--- YOUR ASSIGNMENT ---
Output the data that follows, keeping every line identical.

--- RECORDS SHOWN ---

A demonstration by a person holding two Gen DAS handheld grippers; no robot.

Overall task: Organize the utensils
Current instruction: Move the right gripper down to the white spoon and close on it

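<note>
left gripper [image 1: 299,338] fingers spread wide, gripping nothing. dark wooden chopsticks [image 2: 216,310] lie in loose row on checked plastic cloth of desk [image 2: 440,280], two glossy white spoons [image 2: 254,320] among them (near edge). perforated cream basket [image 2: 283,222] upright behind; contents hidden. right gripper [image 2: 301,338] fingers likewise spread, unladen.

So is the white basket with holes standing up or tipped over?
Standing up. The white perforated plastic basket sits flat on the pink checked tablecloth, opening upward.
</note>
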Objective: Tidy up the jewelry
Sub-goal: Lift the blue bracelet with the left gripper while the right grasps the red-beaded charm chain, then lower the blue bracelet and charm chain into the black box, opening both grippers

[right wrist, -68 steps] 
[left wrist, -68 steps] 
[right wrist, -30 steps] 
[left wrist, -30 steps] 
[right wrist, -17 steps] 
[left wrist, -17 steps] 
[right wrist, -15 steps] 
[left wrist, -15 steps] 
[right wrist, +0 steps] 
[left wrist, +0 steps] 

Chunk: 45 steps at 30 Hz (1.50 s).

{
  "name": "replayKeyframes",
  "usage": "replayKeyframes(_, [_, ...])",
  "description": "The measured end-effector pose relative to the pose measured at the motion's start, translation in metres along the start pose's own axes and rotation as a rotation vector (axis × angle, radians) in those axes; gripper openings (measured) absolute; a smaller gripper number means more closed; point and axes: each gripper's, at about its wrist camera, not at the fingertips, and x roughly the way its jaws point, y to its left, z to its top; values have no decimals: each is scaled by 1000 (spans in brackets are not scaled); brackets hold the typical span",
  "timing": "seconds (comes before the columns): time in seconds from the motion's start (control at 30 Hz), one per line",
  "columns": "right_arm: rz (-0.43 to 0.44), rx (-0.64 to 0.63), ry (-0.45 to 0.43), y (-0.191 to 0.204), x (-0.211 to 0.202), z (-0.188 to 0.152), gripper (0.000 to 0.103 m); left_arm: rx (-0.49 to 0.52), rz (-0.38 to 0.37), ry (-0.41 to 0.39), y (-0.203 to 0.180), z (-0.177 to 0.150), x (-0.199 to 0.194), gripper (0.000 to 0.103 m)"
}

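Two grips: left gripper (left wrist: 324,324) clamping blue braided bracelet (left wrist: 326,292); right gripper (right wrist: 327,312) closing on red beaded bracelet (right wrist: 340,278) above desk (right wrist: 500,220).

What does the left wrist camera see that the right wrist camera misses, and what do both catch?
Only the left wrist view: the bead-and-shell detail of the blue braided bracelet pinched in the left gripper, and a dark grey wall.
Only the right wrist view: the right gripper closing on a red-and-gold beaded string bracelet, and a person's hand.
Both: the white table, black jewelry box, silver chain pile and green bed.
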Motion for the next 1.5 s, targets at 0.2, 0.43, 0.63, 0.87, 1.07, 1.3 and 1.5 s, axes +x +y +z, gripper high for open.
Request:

--- RESULT OF THE EXERCISE ---
A demonstration by a person holding two Gen DAS handheld grippers; no robot.

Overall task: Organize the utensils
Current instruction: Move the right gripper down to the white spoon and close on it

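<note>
left gripper [image 1: 299,338] fingers spread wide, gripping nothing. dark wooden chopsticks [image 2: 216,310] lie in loose row on checked plastic cloth of desk [image 2: 440,280], two glossy white spoons [image 2: 254,320] among them (near edge). perforated cream basket [image 2: 283,222] upright behind; contents hidden. right gripper [image 2: 301,338] fingers likewise spread, unladen.

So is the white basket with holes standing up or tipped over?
Standing up. The white perforated plastic basket sits flat on the pink checked tablecloth, opening upward.
</note>
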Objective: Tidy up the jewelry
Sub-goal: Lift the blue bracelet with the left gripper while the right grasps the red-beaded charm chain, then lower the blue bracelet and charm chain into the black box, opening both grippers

[right wrist, -68 steps] 
[left wrist, -68 steps] 
[right wrist, -30 steps] 
[left wrist, -30 steps] 
[right wrist, -17 steps] 
[left wrist, -17 steps] 
[right wrist, -15 steps] 
[left wrist, -15 steps] 
[right wrist, +0 steps] 
[left wrist, +0 steps] 

Chunk: 45 steps at 30 Hz (1.50 s).

{
  "name": "replayKeyframes",
  "usage": "replayKeyframes(_, [_, ...])",
  "description": "The measured end-effector pose relative to the pose measured at the motion's start, translation in metres along the start pose's own axes and rotation as a rotation vector (axis × angle, radians) in those axes; gripper openings (measured) absolute; a smaller gripper number means more closed; point and axes: each gripper's, at about its wrist camera, not at the fingertips, and x roughly the way its jaws point, y to its left, z to its top; values have no decimals: each is scaled by 1000 (spans in brackets are not scaled); brackets hold the typical span",
  "timing": "seconds (comes before the columns): time in seconds from the motion's start (control at 30 Hz), one per line",
  "columns": "right_arm: rz (-0.43 to 0.44), rx (-0.64 to 0.63), ry (-0.45 to 0.43), y (-0.191 to 0.204), x (-0.211 to 0.202), z (-0.188 to 0.152), gripper (0.000 to 0.103 m); left_arm: rx (-0.49 to 0.52), rz (-0.38 to 0.37), ry (-0.41 to 0.39), y (-0.203 to 0.180), z (-0.177 to 0.150), x (-0.199 to 0.194), gripper (0.000 to 0.103 m)"
}

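Two grips: left gripper (left wrist: 324,324) clamping blue braided bracelet (left wrist: 326,292); right gripper (right wrist: 327,312) closing on red beaded bracelet (right wrist: 340,278) above desk (right wrist: 500,220).

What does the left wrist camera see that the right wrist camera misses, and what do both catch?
Only the left wrist view: the bead-and-shell detail of the blue braided bracelet pinched in the left gripper, and a dark grey wall.
Only the right wrist view: the right gripper closing on a red-and-gold beaded string bracelet, and a person's hand.
Both: the white table, black jewelry box, silver chain pile and green bed.
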Motion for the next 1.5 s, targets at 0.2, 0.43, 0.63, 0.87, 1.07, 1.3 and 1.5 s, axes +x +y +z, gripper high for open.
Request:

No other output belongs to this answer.